Greg Day is VP & CSO for EMEA at Palo Alto Networks.

The use of corporate and personal connected devices is now intertwined as work and home environments merge into one, but it exposes businesses to new cybersecurity obstacles that require a joint response from everyone.

Personal IoT devices crossing onto business networks

The rise in home and hybrid working as the new norm is resulting in greater consumer connected devices straying onto business networks. The non-business connected things range from anything between wearable medical monitors and smart lightbulbs to coffee machines and pet feeders. Over the last two years, Palo Alto Networks has been tracking this trend as part of a IoT security study covering 18 countries in EMEA, APAC and the Americas. In the 2021 results, 78% of international IT decision-makers (among those whose organization has IoT devices connected to its network) confirmed an increase in non-business IoT devices connecting to corporate networks by remote workers in the last year. Some markets, such as the USA, reported even higher figures with 84% saying there had been an upsurge.

These personal IoT devices present a rising security challenge for cybersecurity teams as attackers only require one employee to have one vulnerable device they can exploit. Unfortunately, most consumer IoT devices provide poor or no security features at all.

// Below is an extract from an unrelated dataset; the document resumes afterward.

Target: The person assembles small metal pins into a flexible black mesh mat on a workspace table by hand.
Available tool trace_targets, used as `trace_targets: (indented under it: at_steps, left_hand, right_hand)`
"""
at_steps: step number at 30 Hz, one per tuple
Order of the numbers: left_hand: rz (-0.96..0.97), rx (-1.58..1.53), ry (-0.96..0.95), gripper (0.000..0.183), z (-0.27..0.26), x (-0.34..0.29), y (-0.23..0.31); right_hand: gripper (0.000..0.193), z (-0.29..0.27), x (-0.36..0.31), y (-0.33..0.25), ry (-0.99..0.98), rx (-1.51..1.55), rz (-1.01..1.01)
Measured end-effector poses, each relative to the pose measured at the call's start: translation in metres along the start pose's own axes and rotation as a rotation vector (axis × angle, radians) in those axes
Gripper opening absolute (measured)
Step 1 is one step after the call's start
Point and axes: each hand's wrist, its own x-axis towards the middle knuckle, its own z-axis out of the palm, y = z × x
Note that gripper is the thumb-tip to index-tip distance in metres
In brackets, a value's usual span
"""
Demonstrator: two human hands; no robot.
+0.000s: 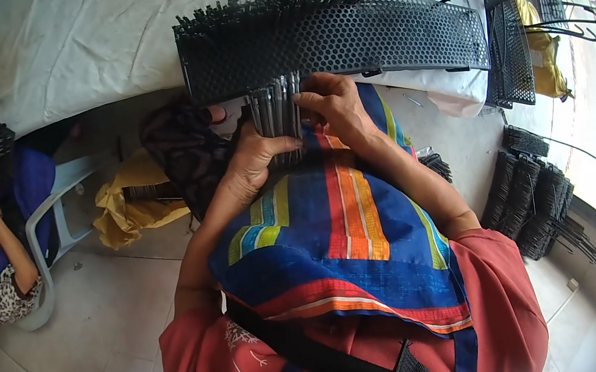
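Note:
Above my lap, my left hand (258, 157) is wrapped round a bundle of thin grey metal rods (275, 111), its thumb lying across them. The rods stand side by side with their upper ends near the table edge. My right hand (336, 105) is closed at the bundle's upper right side, fingertips pinched against the outer rods. Just beyond both hands sits a long black perforated metal basket (383, 34). Many thin black rods (261, 15) stick up from its left half.
A white-covered table (92, 39) holds the basket. Black wire racks (511, 48) hang at the right, with stacked black mesh pieces (528, 195) on the floor. At left, another person (0, 267) sits in a grey plastic chair (51, 219) near a yellow sack (121, 211).

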Motion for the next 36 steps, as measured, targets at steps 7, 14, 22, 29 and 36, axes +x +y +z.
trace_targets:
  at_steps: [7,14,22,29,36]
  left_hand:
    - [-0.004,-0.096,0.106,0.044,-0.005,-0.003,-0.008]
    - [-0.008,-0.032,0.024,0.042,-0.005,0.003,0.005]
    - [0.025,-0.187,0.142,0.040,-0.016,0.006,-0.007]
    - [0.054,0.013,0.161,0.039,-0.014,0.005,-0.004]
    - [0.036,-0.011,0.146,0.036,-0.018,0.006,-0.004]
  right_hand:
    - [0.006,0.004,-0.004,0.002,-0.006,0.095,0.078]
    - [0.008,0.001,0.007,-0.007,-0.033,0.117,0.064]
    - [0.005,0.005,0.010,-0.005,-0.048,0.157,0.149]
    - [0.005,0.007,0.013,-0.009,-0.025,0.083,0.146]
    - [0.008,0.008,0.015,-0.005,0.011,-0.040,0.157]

Without the enterprise-grade level of security required, consumer IoT devices could pose a real problem for businesses; this is a concern acknowledged by respondents in the study.

On a global scale, most IT decision-makers (81%) whose organization has IoT devices connected to its network reported that remote work during the pandemic caused an amplified risk from unsecured IoT devices on their organization's business network. Over seven out of ten (78%) revealed this increased risk had translated into a rise in the number of IoT security incidents.

The reality is that working from home and the rise in IoT devices is here to stay for the long-term, there will be increased pressure to review IoT cybersecurity in 2022. Nearly all respondents (96% in 2021 and 95% in 2020) to the global IoT survey indicated that their organization requires adjustments in their approach to IoT security; in 2021, 25% suggested a complete overhaul would be best.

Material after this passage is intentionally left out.